#### WORK TO COMPLETE:
The response should contain all of the data below, reproduced exactly, and no pictures.

#### DATA EXTRACT:
• • • • •

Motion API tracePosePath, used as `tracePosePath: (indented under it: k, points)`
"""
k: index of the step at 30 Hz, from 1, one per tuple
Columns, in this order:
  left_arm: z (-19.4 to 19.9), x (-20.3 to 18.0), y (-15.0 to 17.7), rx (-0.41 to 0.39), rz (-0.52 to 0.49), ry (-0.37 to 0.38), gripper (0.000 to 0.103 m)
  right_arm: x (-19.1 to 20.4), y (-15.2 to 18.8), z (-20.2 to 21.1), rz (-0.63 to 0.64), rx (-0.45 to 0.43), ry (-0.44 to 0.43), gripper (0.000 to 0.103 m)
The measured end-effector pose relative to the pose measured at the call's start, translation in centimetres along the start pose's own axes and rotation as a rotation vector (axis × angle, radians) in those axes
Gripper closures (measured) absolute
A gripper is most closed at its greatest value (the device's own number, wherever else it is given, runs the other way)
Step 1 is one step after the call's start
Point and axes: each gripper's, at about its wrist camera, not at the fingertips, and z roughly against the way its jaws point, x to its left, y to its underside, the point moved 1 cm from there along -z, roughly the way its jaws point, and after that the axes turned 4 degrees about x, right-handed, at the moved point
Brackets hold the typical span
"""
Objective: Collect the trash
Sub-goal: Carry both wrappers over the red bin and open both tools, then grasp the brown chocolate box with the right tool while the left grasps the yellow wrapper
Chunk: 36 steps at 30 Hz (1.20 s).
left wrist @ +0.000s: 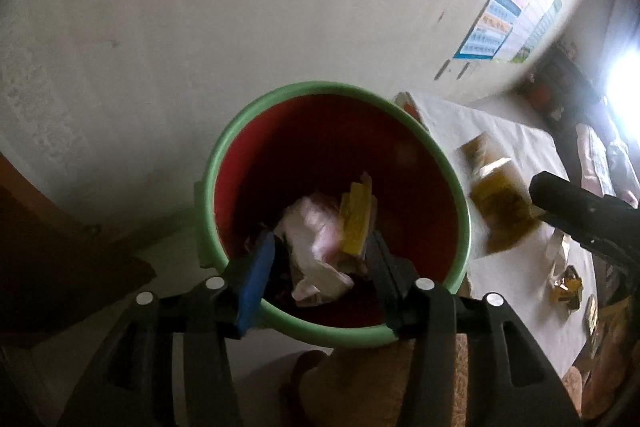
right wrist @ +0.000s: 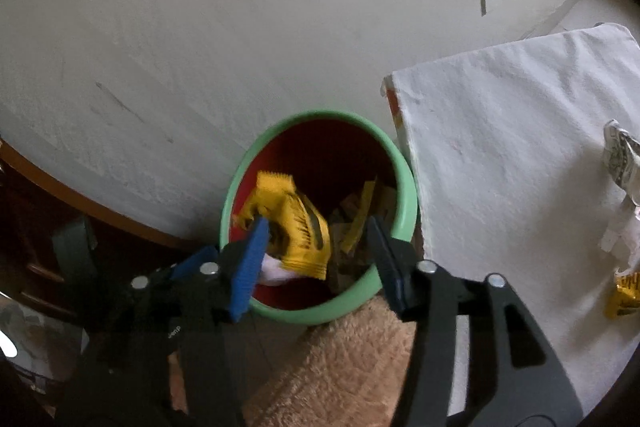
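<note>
Our right gripper (right wrist: 316,251) hangs over the green-rimmed bin (right wrist: 404,167), jaws apart, a yellow wrapper (right wrist: 296,227) loose between them and dropping in. Our left gripper (left wrist: 320,267) is apart too, crumpled white paper (left wrist: 316,239) falling below it. Several wrappers lie inside already. Off to the right, on the white-covered table (right wrist: 500,147), more wrappers (left wrist: 500,203) wait for us.

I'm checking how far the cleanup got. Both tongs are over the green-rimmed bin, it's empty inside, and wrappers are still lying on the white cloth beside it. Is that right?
Not quite: the bin is not empty. The right wrist view shows a yellow wrapper and other scraps in it, and the left wrist view shows crumpled paper too. The rest holds: both tongs are over it, and wrappers remain on the white cloth.
</note>
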Motion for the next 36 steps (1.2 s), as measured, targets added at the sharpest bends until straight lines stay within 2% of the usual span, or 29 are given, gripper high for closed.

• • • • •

#### EXERCISE OUTPUT:
Motion API tracePosePath, used as `tracePosePath: (indented under it: k, points)`
"""
k: index of the step at 30 Hz, from 1, one per tuple
Columns, in this order:
  left_arm: z (-19.4 to 19.9), x (-20.3 to 18.0), y (-15.0 to 17.7), rx (-0.41 to 0.39), rz (-0.52 to 0.49), ry (-0.37 to 0.38), gripper (0.000 to 0.103 m)
  right_arm: x (-19.1 to 20.4), y (-15.2 to 18.8), z (-20.2 to 21.1), rz (-0.63 to 0.64), rx (-0.45 to 0.43), ry (-0.44 to 0.43), gripper (0.000 to 0.103 m)
The measured end-effector pose relative to the pose measured at the call's start, translation in centimetres along the start pose's own axes and rotation as a rotation vector (axis × angle, radians) in those axes
Gripper closures (measured) absolute
A gripper is most closed at its greatest value (the device's own number, wherever else it is given, runs the other way)
Step 1 is one step after the call's start
Point and axes: each gripper's, at about its wrist camera, not at the fingertips, and z roughly against the way its jaws point, x to its left, y to its underside, the point moved 1 cm from there along -z, roughly the way its jaws point, and after that the axes turned 4 degrees about x, right-handed, at the moved point
Brackets hold the typical span
"""
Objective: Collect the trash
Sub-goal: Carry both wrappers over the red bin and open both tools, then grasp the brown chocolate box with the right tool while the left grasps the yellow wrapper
Chunk: 36 steps at 30 Hz (1.20 s).
left wrist @ +0.000s: 
right wrist @ +0.000s: 
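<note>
Our right gripper (right wrist: 316,251) hangs over the green-rimmed bin (right wrist: 404,167), jaws apart, a yellow wrapper (right wrist: 296,227) loose between them and dropping in. Our left gripper (left wrist: 320,267) is apart too, crumpled white paper (left wrist: 316,239) falling below it. Several wrappers lie inside already. Off to the right, on the white-covered table (right wrist: 500,147), more wrappers (left wrist: 500,203) wait for us.

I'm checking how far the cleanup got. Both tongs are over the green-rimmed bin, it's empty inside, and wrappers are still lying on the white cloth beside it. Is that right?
Not quite: the bin is not empty. The right wrist view shows a yellow wrapper and other scraps in it, and the left wrist view shows crumpled paper too. The rest holds: both tongs are over it, and wrappers remain on the white cloth.
</note>
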Motion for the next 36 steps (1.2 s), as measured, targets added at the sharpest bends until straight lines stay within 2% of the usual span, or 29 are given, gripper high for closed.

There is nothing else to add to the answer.